### Goal of the exercise
The required answer is every line of the data containing the word "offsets".

╭──

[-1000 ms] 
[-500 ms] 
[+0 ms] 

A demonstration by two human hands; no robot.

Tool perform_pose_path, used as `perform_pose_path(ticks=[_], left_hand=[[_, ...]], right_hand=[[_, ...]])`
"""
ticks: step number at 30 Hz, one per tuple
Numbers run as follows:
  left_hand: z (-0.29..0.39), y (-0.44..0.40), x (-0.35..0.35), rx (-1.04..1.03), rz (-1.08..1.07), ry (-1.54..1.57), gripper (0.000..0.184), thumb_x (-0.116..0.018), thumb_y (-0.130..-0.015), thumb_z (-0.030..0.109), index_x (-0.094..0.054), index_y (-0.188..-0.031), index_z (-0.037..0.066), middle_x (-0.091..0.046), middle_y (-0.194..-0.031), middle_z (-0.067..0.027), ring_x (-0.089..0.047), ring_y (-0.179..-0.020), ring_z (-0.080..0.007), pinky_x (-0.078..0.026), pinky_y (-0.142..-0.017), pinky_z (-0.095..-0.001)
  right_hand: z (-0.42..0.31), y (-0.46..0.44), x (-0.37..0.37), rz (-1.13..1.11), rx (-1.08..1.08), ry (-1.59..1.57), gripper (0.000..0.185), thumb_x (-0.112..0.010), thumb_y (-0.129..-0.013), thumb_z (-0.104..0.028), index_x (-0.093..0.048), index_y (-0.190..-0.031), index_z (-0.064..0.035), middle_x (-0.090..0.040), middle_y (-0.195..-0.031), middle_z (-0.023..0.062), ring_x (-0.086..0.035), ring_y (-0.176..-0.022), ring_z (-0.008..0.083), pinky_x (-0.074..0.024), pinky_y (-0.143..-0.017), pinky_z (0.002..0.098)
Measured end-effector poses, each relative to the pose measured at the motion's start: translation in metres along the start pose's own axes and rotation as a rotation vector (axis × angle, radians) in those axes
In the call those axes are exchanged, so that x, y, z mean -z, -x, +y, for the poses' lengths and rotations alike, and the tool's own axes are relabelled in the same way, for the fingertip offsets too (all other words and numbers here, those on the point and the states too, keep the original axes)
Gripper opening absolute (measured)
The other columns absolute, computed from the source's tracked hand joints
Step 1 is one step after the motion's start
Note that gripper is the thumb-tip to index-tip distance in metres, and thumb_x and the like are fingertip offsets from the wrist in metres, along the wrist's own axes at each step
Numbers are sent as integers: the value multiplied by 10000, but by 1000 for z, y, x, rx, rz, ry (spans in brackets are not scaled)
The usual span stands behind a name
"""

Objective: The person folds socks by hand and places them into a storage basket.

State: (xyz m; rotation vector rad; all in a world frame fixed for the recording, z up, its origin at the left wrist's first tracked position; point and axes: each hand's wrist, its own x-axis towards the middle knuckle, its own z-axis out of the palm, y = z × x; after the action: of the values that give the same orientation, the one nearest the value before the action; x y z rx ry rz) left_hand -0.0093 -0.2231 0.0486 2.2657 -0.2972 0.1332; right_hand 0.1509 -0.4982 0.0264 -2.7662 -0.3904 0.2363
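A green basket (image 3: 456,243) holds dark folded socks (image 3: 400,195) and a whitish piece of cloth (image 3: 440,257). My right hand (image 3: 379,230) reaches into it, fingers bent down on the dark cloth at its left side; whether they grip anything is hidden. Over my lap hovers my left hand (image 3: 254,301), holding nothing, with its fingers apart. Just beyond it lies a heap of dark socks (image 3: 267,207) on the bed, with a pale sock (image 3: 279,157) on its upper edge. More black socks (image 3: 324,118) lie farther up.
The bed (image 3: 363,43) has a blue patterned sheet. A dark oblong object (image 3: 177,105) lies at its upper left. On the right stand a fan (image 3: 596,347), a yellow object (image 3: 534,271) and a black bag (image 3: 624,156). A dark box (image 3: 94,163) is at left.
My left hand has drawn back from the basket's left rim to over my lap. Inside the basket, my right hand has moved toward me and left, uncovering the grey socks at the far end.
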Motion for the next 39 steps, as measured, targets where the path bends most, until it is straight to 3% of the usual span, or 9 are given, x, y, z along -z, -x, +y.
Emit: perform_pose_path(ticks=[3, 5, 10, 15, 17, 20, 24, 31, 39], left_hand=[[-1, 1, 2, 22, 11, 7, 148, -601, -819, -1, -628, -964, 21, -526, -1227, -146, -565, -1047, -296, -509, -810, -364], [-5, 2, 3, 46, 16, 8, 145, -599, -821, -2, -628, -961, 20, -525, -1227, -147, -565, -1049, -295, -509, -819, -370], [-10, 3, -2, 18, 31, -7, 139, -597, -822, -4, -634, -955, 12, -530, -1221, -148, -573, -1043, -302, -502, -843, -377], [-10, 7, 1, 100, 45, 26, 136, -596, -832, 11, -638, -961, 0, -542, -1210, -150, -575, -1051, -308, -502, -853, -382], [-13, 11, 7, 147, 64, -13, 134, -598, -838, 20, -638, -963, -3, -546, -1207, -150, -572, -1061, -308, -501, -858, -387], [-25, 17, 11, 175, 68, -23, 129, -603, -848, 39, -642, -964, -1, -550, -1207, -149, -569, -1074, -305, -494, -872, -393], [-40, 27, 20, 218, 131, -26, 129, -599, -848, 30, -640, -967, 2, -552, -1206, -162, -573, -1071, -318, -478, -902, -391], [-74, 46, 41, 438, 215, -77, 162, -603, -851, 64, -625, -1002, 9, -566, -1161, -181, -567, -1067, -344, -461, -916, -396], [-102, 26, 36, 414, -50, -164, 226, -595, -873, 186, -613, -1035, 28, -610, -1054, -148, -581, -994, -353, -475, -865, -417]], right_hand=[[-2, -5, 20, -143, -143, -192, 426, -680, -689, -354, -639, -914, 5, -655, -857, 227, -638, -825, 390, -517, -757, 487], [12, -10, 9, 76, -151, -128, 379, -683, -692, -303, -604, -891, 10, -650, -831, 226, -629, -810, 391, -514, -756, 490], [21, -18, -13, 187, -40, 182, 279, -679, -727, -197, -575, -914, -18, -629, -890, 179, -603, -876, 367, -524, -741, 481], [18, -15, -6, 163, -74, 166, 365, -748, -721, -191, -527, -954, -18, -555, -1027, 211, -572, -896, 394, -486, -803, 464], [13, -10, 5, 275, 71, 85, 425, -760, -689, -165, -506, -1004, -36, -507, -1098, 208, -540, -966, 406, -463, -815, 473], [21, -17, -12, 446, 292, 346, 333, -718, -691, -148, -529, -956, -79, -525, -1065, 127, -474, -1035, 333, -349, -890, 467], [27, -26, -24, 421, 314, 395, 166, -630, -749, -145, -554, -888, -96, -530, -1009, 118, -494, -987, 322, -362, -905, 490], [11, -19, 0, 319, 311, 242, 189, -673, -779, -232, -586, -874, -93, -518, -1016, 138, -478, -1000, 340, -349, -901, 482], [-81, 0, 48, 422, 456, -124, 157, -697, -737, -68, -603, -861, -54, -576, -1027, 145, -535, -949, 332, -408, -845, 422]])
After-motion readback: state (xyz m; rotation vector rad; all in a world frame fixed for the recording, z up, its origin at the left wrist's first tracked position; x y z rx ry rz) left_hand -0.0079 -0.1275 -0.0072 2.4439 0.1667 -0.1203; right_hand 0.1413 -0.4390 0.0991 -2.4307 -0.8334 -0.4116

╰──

### Solved problem
In the call those axes are exchanged, so that x, y, z mean -z, -x, +y, for the poses' lengths and rotations alike, and the tool's own axes are relabelled in the same way, for the fingertip offsets too (all other words and numbers here, those on the point and the states too, keep the original axes)
Note that gripper is the thumb-tip to index-tip distance in metres, and thumb_x and the like are fingertip offsets from the wrist in metres, along the wrist's own axes at each step

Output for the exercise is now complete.